Congratulations on your appointment as the next postmaster general. You take the job at the most critical time in the history of the U.S. Postal Service. And you have an opportunity to be a true American hero, to change the USPS from a money‐losing and maligned monopoly established in the 19th century into an efficient, innovative private company providing 21st‐century services.
As a 23‐year postal‐service veteran, you know better than anyone that even with a monopoly on first‐ and third‐ class mail, the organization you head faces competition from express carriers, faxes, e‐mail and the Internet. First‐class mail, the major USPS cash cow, is stagnant. More people in the future will be paying bills electronically, further reducing postal revenues. The postal service will lose more than a billion dollars every year for at least the next decade.
You know that in spite of billions of dollars of investments in high‐tech equipment, postal service productivity has risen barely 12 percent over the past three decades. You know that the dysfunctional labor regime makes the efficient use of workers difficult, and cost cutting even tougher. You know that good managers are frustrated by restrictions on their authority to cope with bad workers. You also know that good workers are frustrated by bad managers and by slacker colleagues who place a greater burden on their shoulders. What’s more, you know that customers are frustrated by rising rates, long lines at the post office, and the threat of reduced service.
You know that the postal service’s attempts to generate new revenues by offering new e‐commerce and electronic services face two problems: The USPS often loses money on such ventures; and those ventures are inherently unfair to private providers because the USPS pays no taxes, is exempt from most regulations that burden those providers, and has regulatory authority that it can use again its competitors.
So why not do the right thing? Announce that you want to manage the transition of the U.S. Postal Service from a government monopoly to a private enterprise.

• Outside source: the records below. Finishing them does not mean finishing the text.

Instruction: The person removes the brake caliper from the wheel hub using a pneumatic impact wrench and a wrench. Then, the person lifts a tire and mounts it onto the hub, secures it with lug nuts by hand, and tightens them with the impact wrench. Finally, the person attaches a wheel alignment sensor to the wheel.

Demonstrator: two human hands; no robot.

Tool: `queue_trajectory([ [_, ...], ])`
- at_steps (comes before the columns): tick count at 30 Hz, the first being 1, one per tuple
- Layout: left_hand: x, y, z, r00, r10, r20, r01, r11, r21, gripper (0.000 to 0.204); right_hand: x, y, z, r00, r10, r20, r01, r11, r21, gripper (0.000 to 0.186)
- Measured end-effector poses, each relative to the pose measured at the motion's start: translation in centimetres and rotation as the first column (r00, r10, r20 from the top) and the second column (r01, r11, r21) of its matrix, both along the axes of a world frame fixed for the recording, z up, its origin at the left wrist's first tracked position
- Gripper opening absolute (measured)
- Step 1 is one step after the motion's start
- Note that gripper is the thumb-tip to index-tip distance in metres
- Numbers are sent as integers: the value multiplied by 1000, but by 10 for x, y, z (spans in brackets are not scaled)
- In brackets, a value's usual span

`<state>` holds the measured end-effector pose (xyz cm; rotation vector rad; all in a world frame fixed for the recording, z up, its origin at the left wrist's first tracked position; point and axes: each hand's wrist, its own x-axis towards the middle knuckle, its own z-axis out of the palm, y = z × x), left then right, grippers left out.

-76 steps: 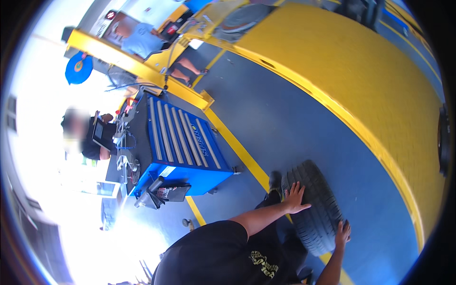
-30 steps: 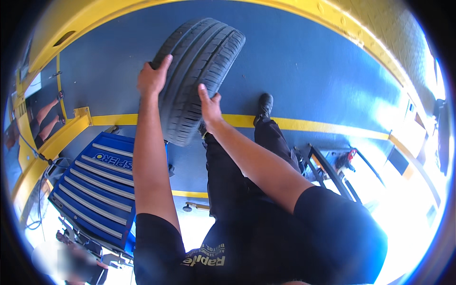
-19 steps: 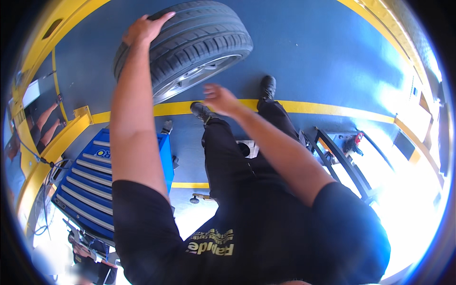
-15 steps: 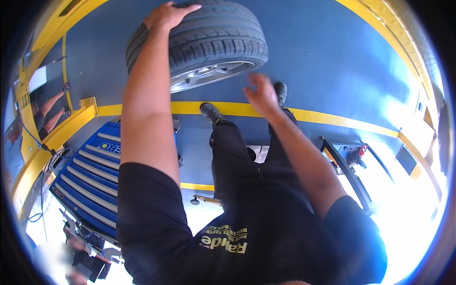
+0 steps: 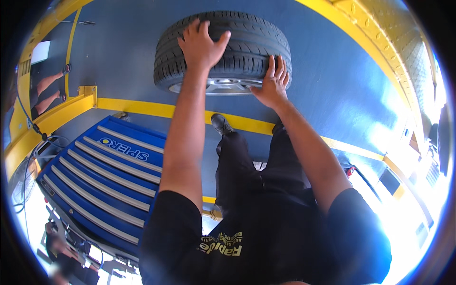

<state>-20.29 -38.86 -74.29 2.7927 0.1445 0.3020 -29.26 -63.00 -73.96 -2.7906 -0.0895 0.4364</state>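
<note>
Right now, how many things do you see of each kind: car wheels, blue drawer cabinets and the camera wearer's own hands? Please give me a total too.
Car wheel: 1
Blue drawer cabinet: 1
Wearer's left hand and right hand: 2
Total: 4

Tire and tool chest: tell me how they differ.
The tire is round and dark; the tool chest is boxy and blue.
The tire has a grooved tread; the tool chest has a front of stacked drawers.
The left hand and right hand are at the tire; neither is at the tool chest.
Both show silvery parts: the tire's rim, the chest's drawer strips.
</note>
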Motion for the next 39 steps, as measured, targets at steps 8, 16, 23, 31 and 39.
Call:
queue_trajectory([
  [8, -13, 52, 9, 962, 72, -262, -68, 997, 24, 81, -48, 24, 3, 961, -152, 231, 82, 954, 289, 81],
  [16, -12, 106, -6, 979, 44, -200, -63, 994, -89, 83, -64, 91, -112, 873, -88, -480, 302, 870, 391, 82],
  [23, -16, 140, -14, 988, 15, -153, -46, 978, -201, 77, -49, 128, -195, 873, -226, -433, 434, 766, 474, 68],
  [31, -183, 186, -126, 333, 902, -274, -461, -98, -882, 53, -49, 151, -154, 632, -410, -658, 755, 133, 642, 69],
  [39, -251, 139, -404, 61, 260, -964, -248, -931, -266, 93, -23, 133, -149, 714, -212, -667, 686, 25, 727, 39],
])
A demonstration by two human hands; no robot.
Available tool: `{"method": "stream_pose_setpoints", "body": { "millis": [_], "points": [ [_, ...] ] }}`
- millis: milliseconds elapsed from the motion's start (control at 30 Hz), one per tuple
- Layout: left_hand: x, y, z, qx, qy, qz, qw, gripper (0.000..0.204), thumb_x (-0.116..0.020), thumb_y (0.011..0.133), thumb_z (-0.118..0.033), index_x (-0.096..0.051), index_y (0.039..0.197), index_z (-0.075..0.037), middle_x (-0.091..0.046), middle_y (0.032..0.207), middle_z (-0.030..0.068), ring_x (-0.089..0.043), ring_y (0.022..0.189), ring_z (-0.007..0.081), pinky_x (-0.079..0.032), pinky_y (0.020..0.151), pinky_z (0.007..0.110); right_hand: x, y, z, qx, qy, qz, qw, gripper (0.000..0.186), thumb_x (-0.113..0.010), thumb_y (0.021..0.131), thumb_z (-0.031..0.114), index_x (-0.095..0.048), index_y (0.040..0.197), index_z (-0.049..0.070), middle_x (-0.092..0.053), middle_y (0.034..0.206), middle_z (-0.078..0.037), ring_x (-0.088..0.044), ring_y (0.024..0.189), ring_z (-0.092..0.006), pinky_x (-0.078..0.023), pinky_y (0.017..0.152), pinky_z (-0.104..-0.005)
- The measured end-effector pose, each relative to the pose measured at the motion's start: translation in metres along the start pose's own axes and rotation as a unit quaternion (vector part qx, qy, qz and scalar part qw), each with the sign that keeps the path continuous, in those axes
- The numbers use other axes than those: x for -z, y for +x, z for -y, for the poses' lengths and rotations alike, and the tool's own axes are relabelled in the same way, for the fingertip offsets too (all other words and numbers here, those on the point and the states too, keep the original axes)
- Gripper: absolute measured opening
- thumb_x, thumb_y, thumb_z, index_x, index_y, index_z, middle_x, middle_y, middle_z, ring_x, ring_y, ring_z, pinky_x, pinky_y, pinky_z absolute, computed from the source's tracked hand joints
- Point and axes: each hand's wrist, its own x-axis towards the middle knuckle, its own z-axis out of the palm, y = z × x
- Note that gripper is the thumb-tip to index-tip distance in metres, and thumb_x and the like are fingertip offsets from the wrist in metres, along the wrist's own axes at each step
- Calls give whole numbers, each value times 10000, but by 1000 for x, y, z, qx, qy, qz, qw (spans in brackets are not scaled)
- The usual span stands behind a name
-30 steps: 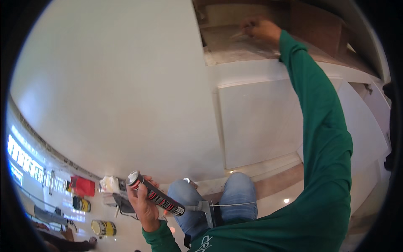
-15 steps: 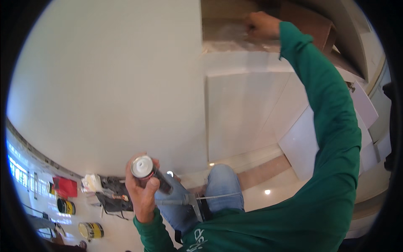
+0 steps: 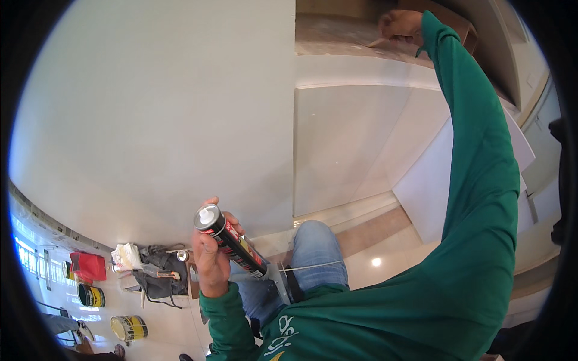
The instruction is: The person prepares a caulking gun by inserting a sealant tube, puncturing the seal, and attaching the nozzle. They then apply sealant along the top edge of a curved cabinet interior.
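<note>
My left hand [image 3: 211,256] is wrapped round a black sealant cartridge [image 3: 238,248] with a red-marked label. Its round end with a short white tip points up and away from me, and the lower end is over my lap. At the far right, my right hand [image 3: 400,25] is closed above a dusty brown shelf [image 3: 334,33] inside a recess. A slim pale thing [image 3: 378,43] sticks out from its fingers, too small to name. A flat grey metal tool [image 3: 279,286] and a pale thin strip [image 3: 313,265] lie across my waist and thighs.
A large white panel [image 3: 162,120] stands close in front on the left, with white cabinet fronts [image 3: 349,144] to its right. A brown box [image 3: 460,30] sits in the recess. Buckets [image 3: 129,328], a black bag [image 3: 159,280] and a red item [image 3: 88,266] are on the floor at left.
The cartridge has tilted, so more of its labelled side shows, and my left hand has shifted slightly right. My right hand has moved right and a little farther away over the shelf.
</note>
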Motion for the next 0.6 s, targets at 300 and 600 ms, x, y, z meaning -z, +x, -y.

Think about it. As a privately owned company the postal service will have the flexibility to manage costs and employ workers to provide efficient, cutting‐edge, integrated delivery and communications services. Also, as a business that must compete for customers and satisfy shareholders, the postal service no doubt would experiment with new services. For example, since the 1970s it has used cluster or roadside mailboxes for new dwellings rather than boxes at the door. Perhaps some people would pay a little more so that grandma doesn’t have to walk two blocks through the rain or snow just to retrieve her mail.
Owners of local post‐office franchises might make creative uses of mail trucks during typically idle evening hours, perhaps delivering groceries or other items for local merchants. Those trucks are capital, and if they can generate more revenue and jobs while providing services to customers, everybody benefits.
So what about the nearly 900,000 workers fearing lay‐offs? Well, Deutsche Post in Germany has reduced its labor force by one third over a decade, mainly through attrition and early retirement, before making a stock offering to the public as it embarked toward privatization. But large reductions might not be necessary. Five years ago AT&T planned to lay off 40,000 workers (in the end it didn’t). But of more interest was job creation in other telecommunications enterprises and sectors over the prior decade: MCI grew from 12,000 to 48,000, Sprint from 27,000 to 52,000, the number of cable operators and programmers from 24,000 to 112,000. You get the point. In a dynamic sector new job creation dwarfs job losses in any particular enterprise.
As postmaster general you should tell the administration and Congress that it’s not a question of “whether” to privatize but “how.” The German model is a good one. Perhaps you could emphasize an employee stock‐ownership option to give workers a stake in the private postal service.
The crisis at the postal service will only grow worse in the future. Wait and the task will be tougher. Start now and you could create a dynamic 21st‐century company and serve as an example of an entrepreneur working for customers and shareholders–rather than as a bureaucrat protecting the turf of a dinosaur.